Não deixar que o coração seja insensível é não permitir que ele enverede por outros caminhos que não conduzem ao roteiro da vida na sua plenitude máxima. O coração sensível é aquele que se infla de humanidade com Deus que se faz presente em nossa humanidade. O coração sensível se abre em perspectiva de sementeira do Reino e percebe que não é preciso mais nenhum meio para ligá-la com Deus: nem Templo, nem liturgia, nem sacrifícios, nem preceitos religiosos. É o momento do face-a-face com o Projeto de Deus. Com a sensibilidade em alta, este coração compreende também que não existem outras mediações: política, economia, propaganda, consumismo. A comunhão total com Deus leva à comunhão total das pessoas entre si, como diria o filósofo e teólogo francês Blaise Pascal (1623-1662) “É o coração que sente Deus e não a razão. Eis o que é a fé: Deus sensível ao coração”.

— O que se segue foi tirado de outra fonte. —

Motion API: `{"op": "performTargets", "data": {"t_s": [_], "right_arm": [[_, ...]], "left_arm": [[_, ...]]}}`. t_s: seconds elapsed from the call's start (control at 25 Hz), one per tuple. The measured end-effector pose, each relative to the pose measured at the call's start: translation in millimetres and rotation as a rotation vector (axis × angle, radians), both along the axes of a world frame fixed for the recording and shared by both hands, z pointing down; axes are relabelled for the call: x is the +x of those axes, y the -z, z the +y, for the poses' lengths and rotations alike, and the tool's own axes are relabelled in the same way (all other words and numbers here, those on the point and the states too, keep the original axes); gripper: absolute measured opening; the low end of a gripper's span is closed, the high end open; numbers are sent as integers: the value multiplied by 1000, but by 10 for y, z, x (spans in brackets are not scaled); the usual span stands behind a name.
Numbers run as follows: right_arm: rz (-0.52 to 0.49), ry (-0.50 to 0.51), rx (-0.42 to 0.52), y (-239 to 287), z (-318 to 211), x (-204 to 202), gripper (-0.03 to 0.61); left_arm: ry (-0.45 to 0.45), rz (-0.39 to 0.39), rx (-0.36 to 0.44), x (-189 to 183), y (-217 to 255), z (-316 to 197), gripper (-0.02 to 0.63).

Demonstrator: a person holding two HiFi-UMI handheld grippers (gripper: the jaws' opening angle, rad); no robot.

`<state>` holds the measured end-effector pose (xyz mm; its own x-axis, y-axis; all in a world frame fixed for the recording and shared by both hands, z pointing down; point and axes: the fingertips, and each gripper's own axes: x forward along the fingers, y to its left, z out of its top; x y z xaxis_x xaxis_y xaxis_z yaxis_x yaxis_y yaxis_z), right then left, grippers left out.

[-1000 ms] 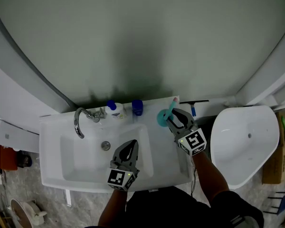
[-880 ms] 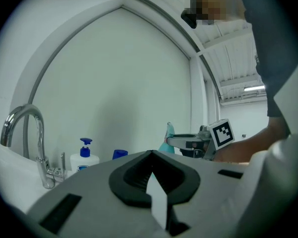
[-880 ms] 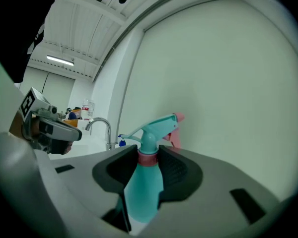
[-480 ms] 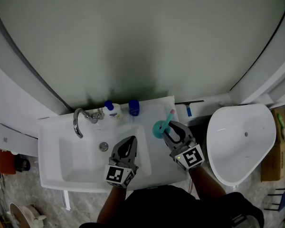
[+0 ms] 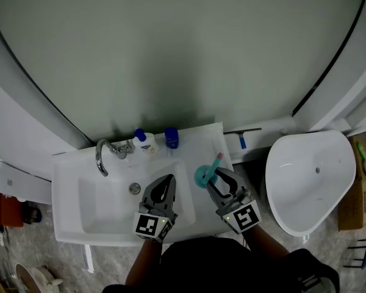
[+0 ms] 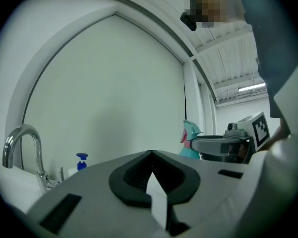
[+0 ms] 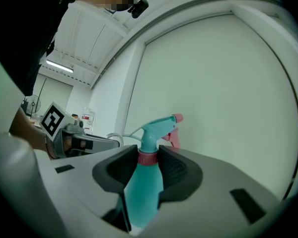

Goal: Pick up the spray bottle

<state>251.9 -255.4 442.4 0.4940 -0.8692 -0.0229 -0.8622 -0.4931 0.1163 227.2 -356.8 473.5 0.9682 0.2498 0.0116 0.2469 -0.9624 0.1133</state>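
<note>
Drawn back from the rear ledge of the washbasin (image 5: 67, 182), the right gripper (image 5: 212, 177) now carries the teal spray bottle (image 5: 202, 176) over the basin's right-hand deck, nearer its front edge than a second ago. Its jaws pinch the bottle at the neck, by the pink collar. The bottle stands upright, its pink-tipped nozzle pointing toward the pale green wall (image 5: 183, 54) behind the basin.

The left gripper (image 5: 168, 183) hovers over the basin's bowl with its jaws pressed together and nothing between them. It is the nearest thing to the bottle on the bowl side.

Along the basin's back ledge stand a chrome tap (image 5: 101, 155), a white pump bottle (image 5: 144, 141) with a blue top, and a blue bottle (image 5: 171, 138), all apart from the held sprayer. A squeegee (image 5: 241, 138) with a blue handle lies just off the basin's rear right corner. A white toilet (image 5: 305, 182) sits to the basin's right, with a cardboard box (image 5: 360, 191) beyond it.
</note>
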Motion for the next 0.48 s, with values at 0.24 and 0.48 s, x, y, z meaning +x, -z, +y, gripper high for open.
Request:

Francisco Carlos Machado Alves conhecido como Chico Machado, foi da Congregação do Santíssimo Redentor, os Redentorista, da província de São Paulo. Reside em São Felix do Araguaia no Mato Grosso e é agente de Pastoral na Prelazia de São Felix desde 1992. Sua atividade pastoral é junto aos povos indígenas da região: Xavante, Kayabi, Karajá, dentre outros. Mestre em Educação atua na formação continuada de professores Indígenas, nas escolas das respectivas aldeias.